Boeing Co. surged after reporting a record cash gush for 2018 and cracking the $100-billion sales barrier for the first time in its 102-year history — and the U.S. plane maker is projecting even better results in the future.
Sales, earnings and cash are all poised to rise this year, building on fourth-quarter earnings that beat estimates, the company said in a statement Wednesday. The lone blemish: Free cash flow of $2.45 billion in the last three months of 2018 missed the $2.52-billion average of analyst estimates compiled by Bloomberg.
The upbeat forecast shows that Boeing still sees room for improvement as it works to overcome factory stumbles in its jetliner business and speed output of its cash-cow 737 planes. Boeing and Airbus SE, its European rival, are riding high on a historic sales boom rooted in low interest rates and a growing middle class, particularly in Asia.
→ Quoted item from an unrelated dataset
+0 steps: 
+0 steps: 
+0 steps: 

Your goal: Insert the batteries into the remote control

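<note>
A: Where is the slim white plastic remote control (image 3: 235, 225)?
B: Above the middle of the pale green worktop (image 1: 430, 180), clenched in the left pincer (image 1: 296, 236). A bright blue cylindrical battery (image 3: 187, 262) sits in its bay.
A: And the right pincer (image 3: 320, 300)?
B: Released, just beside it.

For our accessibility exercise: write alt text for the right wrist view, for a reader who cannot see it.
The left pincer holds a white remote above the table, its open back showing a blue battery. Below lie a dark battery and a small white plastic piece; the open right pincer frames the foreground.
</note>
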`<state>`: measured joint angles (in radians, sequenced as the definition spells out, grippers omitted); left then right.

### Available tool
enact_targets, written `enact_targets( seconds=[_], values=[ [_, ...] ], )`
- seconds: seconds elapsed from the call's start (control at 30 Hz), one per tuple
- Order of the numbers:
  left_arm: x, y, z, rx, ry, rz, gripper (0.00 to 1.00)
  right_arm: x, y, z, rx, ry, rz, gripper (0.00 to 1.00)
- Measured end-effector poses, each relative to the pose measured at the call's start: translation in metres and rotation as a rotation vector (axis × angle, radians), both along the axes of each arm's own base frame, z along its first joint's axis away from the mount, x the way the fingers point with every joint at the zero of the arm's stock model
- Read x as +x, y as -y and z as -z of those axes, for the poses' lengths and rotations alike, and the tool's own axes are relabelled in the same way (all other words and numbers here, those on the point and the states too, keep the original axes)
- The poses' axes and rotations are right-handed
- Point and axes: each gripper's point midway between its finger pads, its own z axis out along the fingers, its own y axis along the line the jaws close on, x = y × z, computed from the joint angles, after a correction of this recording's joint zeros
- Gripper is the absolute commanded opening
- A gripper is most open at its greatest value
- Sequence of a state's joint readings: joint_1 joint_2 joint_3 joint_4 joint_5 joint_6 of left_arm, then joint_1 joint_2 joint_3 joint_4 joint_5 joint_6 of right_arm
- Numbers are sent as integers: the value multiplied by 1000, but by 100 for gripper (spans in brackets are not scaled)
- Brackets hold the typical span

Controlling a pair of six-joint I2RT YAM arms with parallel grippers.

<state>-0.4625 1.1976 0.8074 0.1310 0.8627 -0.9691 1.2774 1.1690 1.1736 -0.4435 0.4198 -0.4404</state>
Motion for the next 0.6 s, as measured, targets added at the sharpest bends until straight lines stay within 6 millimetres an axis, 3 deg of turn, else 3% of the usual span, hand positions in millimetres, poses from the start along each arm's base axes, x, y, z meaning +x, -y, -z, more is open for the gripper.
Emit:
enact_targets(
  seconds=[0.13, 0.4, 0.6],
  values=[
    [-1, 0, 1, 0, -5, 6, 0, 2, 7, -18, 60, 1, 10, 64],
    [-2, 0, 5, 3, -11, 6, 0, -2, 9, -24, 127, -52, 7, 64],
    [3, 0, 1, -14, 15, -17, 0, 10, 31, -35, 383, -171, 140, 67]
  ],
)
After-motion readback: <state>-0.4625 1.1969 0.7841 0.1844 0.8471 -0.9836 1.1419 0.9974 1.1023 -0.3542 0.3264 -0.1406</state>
“There’s a very strong guide and no hint that there’s anything that could derail this,” said Ken Herbert, an analyst with Canaccord Genuity.
Shares closed up 6.3% to $387.72. Through Tuesday’s close, Boeing had risen 13% this year, the third-best performance on the Dow Jones industrial average.
Revenue will climb to a range of $109.5 billion to $111.5 billion this year, up from $101.1 billion in 2018, the company predicted. Operating cash flow will be as much as $17.5 billion, about $2 billion more than last year.
Adjusted earnings will be $19.90 to $20.10 a share, Boeing said. That compared with the $18.44 average of analyst estimates compiled by Bloomberg.
All of Boeing’s main businesses posted double-digit sales increases in the fourth quarter, and the company expects the momentum to continue into 2019 as it emphasizes cross-selling initiatives. While the shares have gyrated in response to trade tensions between the U.S. and China, Boeing is still seen as a safe haven for its $490-billion backlog of unfilled orders.
The Chicago-based manufacturer sold more commercial jets than it made in 2018, tallying 893 orders with a value of $143.7 billion. Repeating that performance this year will be tougher as the company targets delivering a record 895 to 905 commercial aircraft while navigating a global economy fraught with geopolitical risk.
Some analysts are monitoring a recent spate of airline bankruptcies and sputtering economic growth in China for inklings of the next slump.
“The big risk is that we go into a downturn,” George Ferguson, an analyst with Bloomberg Intelligence, said in an interview before the earnings release.
Boeing also has been contending with parts shortages and costly out-of-sequence work in its jetliner factories. The company delivered 806 aircraft last year, falling shy of its target of 810 to 815, despite working deep into the year-end holidays to overcome engine and other shortages.
This year, Boeing is looking to increase output of its 737 jetliners by almost 10% while boosting production of the 787 Dreamliner. Deferred production costs for the Dreamliner program fell $584 million to $23 billion in the fourth quarter, reflecting improved per-plane profit as Boeing improved the efficiency with which its carbon-fiber jets are built.
Bringing suppliers along for the ride to stepped-up production will be challenging, particularly as engine makers cope with parts shortages of their own. But there were signs of progress in the late push to get back on schedule. Boeing delivered 51 of its upgraded 737 Max jetliners in December and 111 of the jets in the fourth quarter.